Date: Wed, 28 Jun 2017 16:16:03 -0400 (EDT)
From: Alan Stern <stern@rowland.harvard.edu>
To: "Paul E. McKenney" <paulmck@linux.vnet.ibm.com>
cc: Linus Torvalds <torvalds@linux-foundation.org>,
        Andrea Parri <parri.andrea@gmail.com>,
        Linux Kernel Mailing List <linux-kernel@vger.kernel.org>,
        <priyalee.kushwaha@intel.com>, <drozdziak1@gmail.com>,
        Arnd Bergmann <arnd@arndb.de>, <ldr709@gmail.com>,
        Thomas Gleixner <tglx@linutronix.de>,
        Peter Zijlstra <peterz@infradead.org>,
        Josh Triplett <josh@joshtriplett.org>, Nicolas Pitre <nico@linaro.org>,
        Krister Johansen <kjlx@templeofstupid.com>,
        Vegard Nossum <vegard.nossum@oracle.com>, <dcb314@hotmail.com>,
        Wu Fengguang <fengguang.wu@intel.com>,
        Frederic Weisbecker <fweisbec@gmail.com>,
        Rik van Riel <riel@redhat.com>, Steven Rostedt <rostedt@goodmis.org>,
        Ingo Molnar <mingo@kernel.org>, Luc Maranget <luc.maranget@inria.fr>,
        Jade Alglave <j.alglave@ucl.ac.uk>
Subject: Re: [GIT PULL rcu/next] RCU commits for 4.13
In-Reply-To: <20170628170321.GQ3721@linux.vnet.ibm.com>
Message-ID: <Pine.LNX.4.44L0.1706281547270.27696-100000@netrider.rowland.org>
MIME-Version: 1.0
Content-Type: TEXT/PLAIN; charset=US-ASCII
Sender: linux-kernel-owner@vger.kernel.org
Content-Length: 4323
Lines: 113

On Wed, 28 Jun 2017, Paul E. McKenney wrote:

> > The problem is that adding smp_mb() before spin_unlock_wait() does not
> > provide release semantics, as Andrea has pointed out.  ISTM that when
> > people want full release & acquire semantics, they should just use
> > "spin_lock(); spin_unlock();".
> 
> Well, from what I can see, this thread is certainly demonstrating to my
> satisfaction that we really do need a memory model.  ;-)
> 
> I agree that calling a loops of loads a "release" is at best confusing,
> and certainly conflicts with all know nomenclature.  So let's forget
> "release" or not and try to agree on litmus tests.  Of course, as we
> both know and as noted long ago on LKML, we cannot -define- semantics
> via litmus tests, but we can use litmus tests to -check- semantics.
> 
> First, modeling lock acquisition with xchg(), which is fully ordered
> (given that locking is still very much under development in our model):
> 
> 	C SUW+or-ow+l-ow-or
> 	{}
> 
> 	P0(int *x, int *y, int *my_lock)
> 	{
> 	  r0 = READ_ONCE(*x);
> 	  WRITE_ONCE(*y, 1);
> 	  smp_mb();
> 	  r1 = READ_ONCE(*my_lock);
> 	}
> 
> 	P1(int *x, int *y, int *my_lock) {
> 	  r1 = xchg(my_lock, 1);
> 	  WRITE_ONCE(*x, 1);
> 	  r0 = READ_ONCE(*y);
> 	}
> 
> 	exists (0:r0=1 /\ 0:r1=0 /\ 1:r0=0 /\ 1:r1=0)
> 
> This gives "Positive: 0 Negative: 5".  But to your point, replacing
> "xchg()" with "xchg_acquire()" gets us "Positive: 1 Negative: 7".

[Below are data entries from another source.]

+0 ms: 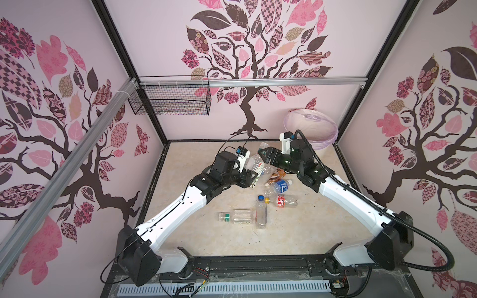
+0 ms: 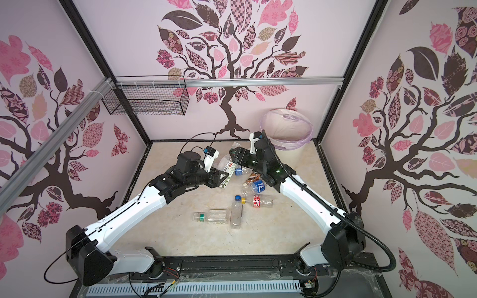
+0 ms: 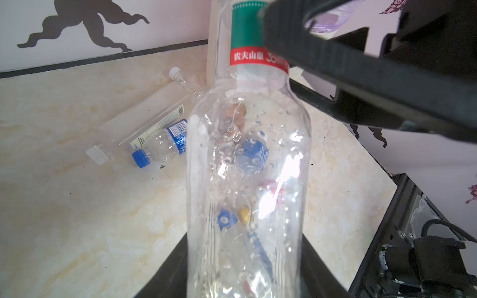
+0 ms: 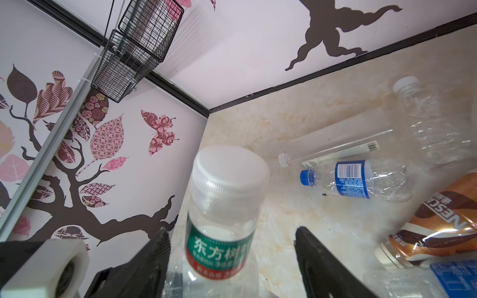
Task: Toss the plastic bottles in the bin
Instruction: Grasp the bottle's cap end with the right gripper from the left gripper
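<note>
Marbled tabletop [image 1: 206, 240] strewn with plastic bottles [image 1: 260, 214]; left gripper [image 1: 252, 177] grasps clear bottle [image 3: 247, 180], right gripper [image 4: 229, 232] gapes.

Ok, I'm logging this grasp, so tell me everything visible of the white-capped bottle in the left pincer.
The white-capped bottle is clear thin plastic, droplets inside, with a green neck label above a red band of white Chinese characters. The left pincer grips its lower body, holding it off the table. The right pincer straddles its neck, open, not touching.
</note>
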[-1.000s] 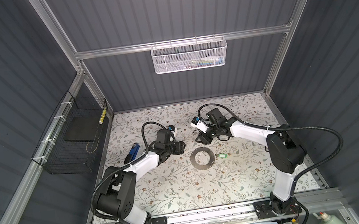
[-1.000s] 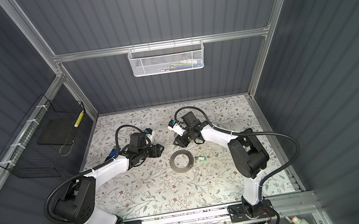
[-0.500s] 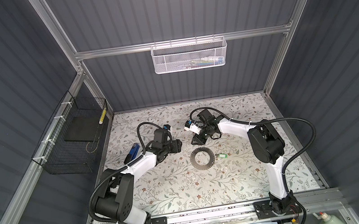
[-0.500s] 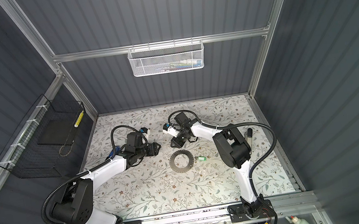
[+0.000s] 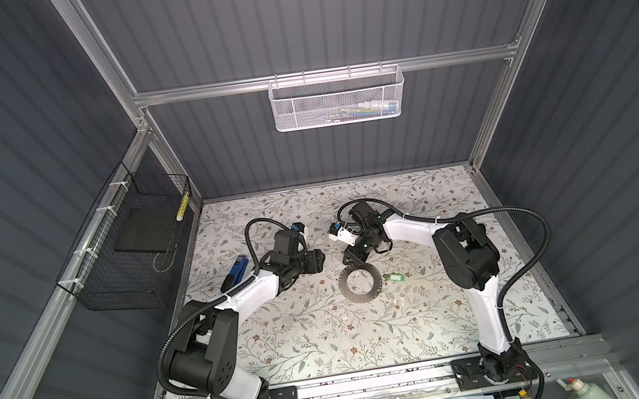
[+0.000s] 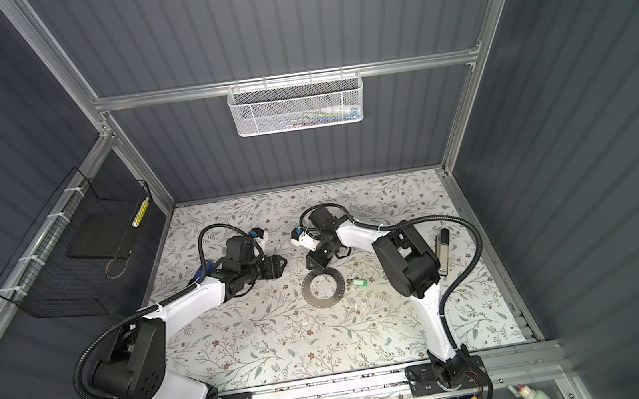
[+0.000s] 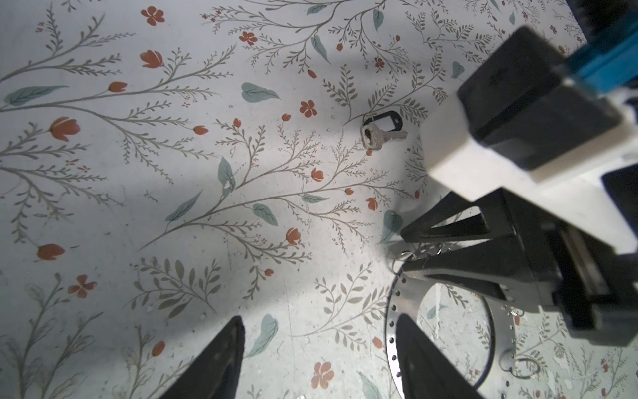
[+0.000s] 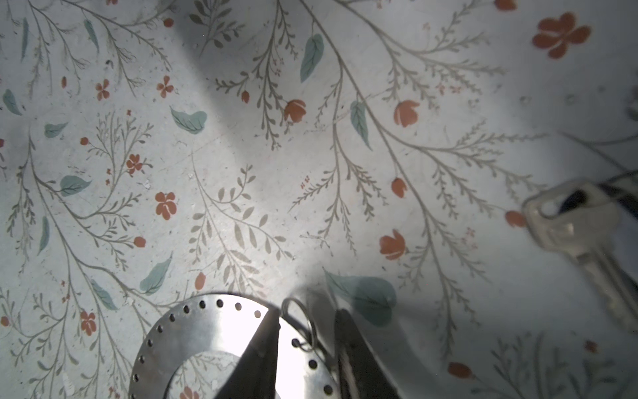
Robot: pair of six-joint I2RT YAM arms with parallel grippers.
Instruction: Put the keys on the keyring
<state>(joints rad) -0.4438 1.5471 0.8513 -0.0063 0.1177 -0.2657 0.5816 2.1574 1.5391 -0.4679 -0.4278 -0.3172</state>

Yes, that's what I had in mind.

> But xchg_acquire() would in fact work on x86 because the xchg instruction
> does full ordering in any case, right?  (I believe that this also applies
> to the other TSO architectures, but have not checked.)

True.

> For PowerPC (and I believe ARM), the leading smp_mb() suffices, as
> illustrated by this litmus test:
> 
> 	PPC spin_unlock_wait_st.litmus
> 	""
> 	{
> 	l=0;
> 	0:r1=1; 0:r3=42; 0:r4=x; 0:r10=0;          0:r12=l;
> 	1:r1=1; 1:r3=42; 1:r4=x; 1:r10=0; 1:r11=0; 1:r12=l;
> 	}
> 	 P0                 | P1                 ;
> 	 stw r1,0(r4)       | lwarx r11,r10,r12  ;
> 	 sync               | cmpwi r11,0        ;
> 	 lwarx r11,r10,r12  | bne Fail1          ;
> 	 stwcx. r11,r10,r12 | stwcx. r1,r10,r12  ;
> 	 bne Fail0          | bne Fail1          ;
> 	 lwz r3,0(r12)      | lwsync             ;
> 	 Fail0:             | lwz r3,0(r4)       ;
> 			    | Fail1:             ;
> 
> 
> 	exists
> 	(0:r3=0 /\ 1:r3=0)

Yes.  Bear in mind that the PowerPC version of arch_spin_unlock_wait
ends with smp_mb.  That already makes it a lot stronger than the
smp_cond_load_acquire implementation on other architectures.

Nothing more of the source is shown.